**Work required**.
Output the material exactly, keeping every line intact.

**Data segment**.
************
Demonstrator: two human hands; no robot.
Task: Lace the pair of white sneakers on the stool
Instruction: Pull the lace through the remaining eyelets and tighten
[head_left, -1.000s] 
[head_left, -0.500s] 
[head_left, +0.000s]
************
**Solution to this task**.
Demonstrator: two human hands; no robot.
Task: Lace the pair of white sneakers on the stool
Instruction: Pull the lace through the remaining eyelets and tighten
[head_left, -1.000s] 
[head_left, -0.500s] 
[head_left, +0.000s]

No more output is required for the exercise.